Exercise instructions
Give back exactly the lines from the beginning of the listing below to the line holding "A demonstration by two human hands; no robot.", both ends included; the pictures stay out.

Segment Open

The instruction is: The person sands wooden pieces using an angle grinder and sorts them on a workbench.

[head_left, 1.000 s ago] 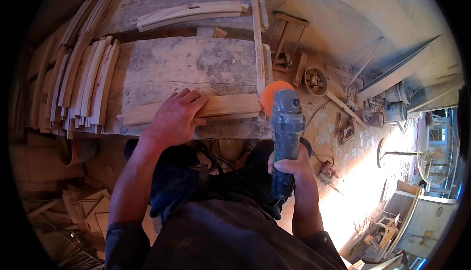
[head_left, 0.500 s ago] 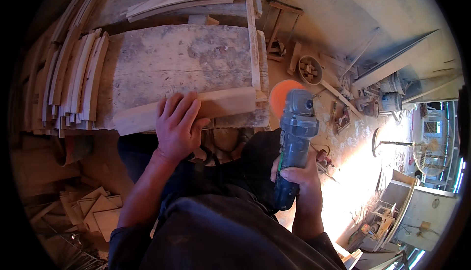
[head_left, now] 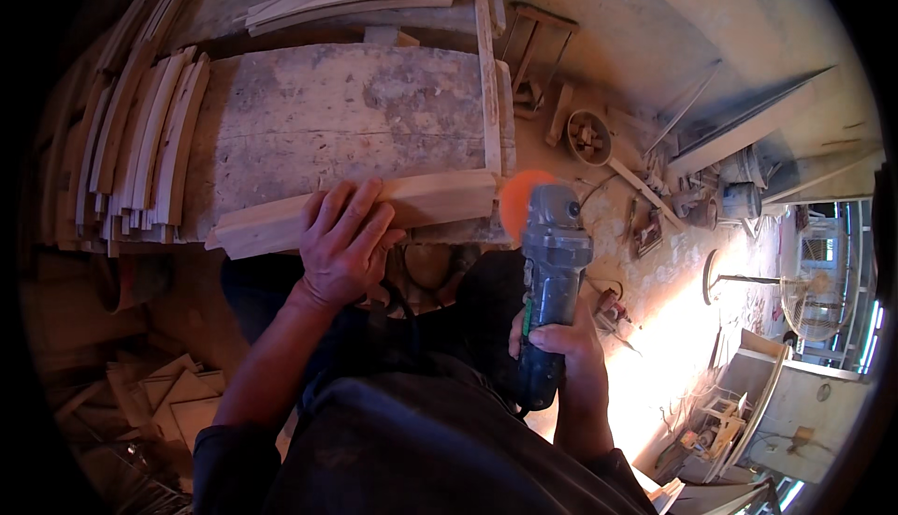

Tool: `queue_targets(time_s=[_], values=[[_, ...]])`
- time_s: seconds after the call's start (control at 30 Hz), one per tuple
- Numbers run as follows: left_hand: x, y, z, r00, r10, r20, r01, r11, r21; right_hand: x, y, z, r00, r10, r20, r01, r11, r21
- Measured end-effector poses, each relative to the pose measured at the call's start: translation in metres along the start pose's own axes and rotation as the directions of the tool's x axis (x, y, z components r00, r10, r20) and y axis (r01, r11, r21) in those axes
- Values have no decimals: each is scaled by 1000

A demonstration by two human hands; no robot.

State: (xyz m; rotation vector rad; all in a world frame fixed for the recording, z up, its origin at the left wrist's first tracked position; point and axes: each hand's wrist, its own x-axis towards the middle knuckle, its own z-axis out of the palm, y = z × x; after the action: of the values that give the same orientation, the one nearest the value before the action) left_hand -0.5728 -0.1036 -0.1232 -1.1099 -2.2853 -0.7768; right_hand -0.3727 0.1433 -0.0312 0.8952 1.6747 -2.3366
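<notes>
A: Where did we have our left hand [head_left: 346, 244]?

B: Clamped on the piece of wood [head_left: 444, 199], fingers over its top and thumb on the near side. The wood lay along the near edge of the table [head_left: 318, 113], its left end jutting past that edge.

A: And our right hand [head_left: 561, 342]?

B: Well apart from the left, wrapped around the grip of the grinder [head_left: 555, 262]. We had its orange disc [head_left: 521, 202] right by the wood's right end; whether they touched, we couldn't tell.

A: Could we read any label on it?

B: We saw a green strip [head_left: 528, 317] along the grinder's left side, too small and partly hidden for us to make out any lettering.

A: What else did we see around us?

B: Pale wooden strips [head_left: 150, 141] stacked at the table's left, curved pieces [head_left: 360, 0] lying farther back, a bucket [head_left: 599, 160] of wood blocks on the floor to the right, and a fan [head_left: 812, 307] beyond it.
</notes>
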Motion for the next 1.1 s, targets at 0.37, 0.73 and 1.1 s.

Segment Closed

Response area
The instruction is: The person sands wooden pieces using an angle grinder and sorts them on a workbench.

[head_left, 1.000 s ago] 
[head_left, 0.500 s ago] 
[head_left, now] 

Tool: `queue_targets(time_s=[_], values=[[_, ...]])`
- time_s: seconds after the call's start (control at 30 Hz), one per tuple
- Numbers run as follows: left_hand: x, y, z, r00, r10, r20, r01, r11, r21; right_hand: x, y, z, r00, r10, r20, r01, r11, r21
- Measured end-effector poses, each relative to the pose measured at the call's start: translation in metres along the start pose's own axes and rotation as the directions of the tool's x axis (x, y, z components r00, r10, r20) and y axis (r01, r11, r21) in those axes
- Values have no decimals: each is scaled by 1000

A demonstration by two human hands; no robot.

Nothing else belongs in the output.